— ASSIGNED TASK —
Copy out the listing below, keeping every character as is.

═════ SUPPLIED MATERIAL

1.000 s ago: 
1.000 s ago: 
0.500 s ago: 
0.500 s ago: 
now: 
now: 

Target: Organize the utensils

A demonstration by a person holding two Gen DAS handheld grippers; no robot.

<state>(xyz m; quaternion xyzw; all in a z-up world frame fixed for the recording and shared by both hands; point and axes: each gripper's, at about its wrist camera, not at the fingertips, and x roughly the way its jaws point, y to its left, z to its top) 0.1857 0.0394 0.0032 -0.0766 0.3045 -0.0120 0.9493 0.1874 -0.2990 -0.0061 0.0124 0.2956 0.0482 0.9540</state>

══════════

— EXERCISE OUTPUT —
1.000 s ago: 
1.000 s ago: 
0.500 s ago: 
0.500 s ago: 
now: 
now: 

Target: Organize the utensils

A demonstration by a person holding two Gen DAS handheld grippers; no robot.

<state>(xyz m; quaternion xyzw; all in a z-up world frame fixed for the recording and shared by both hands; point and axes: each gripper's, at about its wrist camera, not at the fingertips, and x roughly the way its jaws point, y to its left, z to its top) 0.1857 0.0394 0.0032 -0.0766 0.3045 -0.0120 0.9493 0.1874 -0.2990 -0.0061 0.0124 0.2956 0.0482 0.9540</state>

No additional output is expected.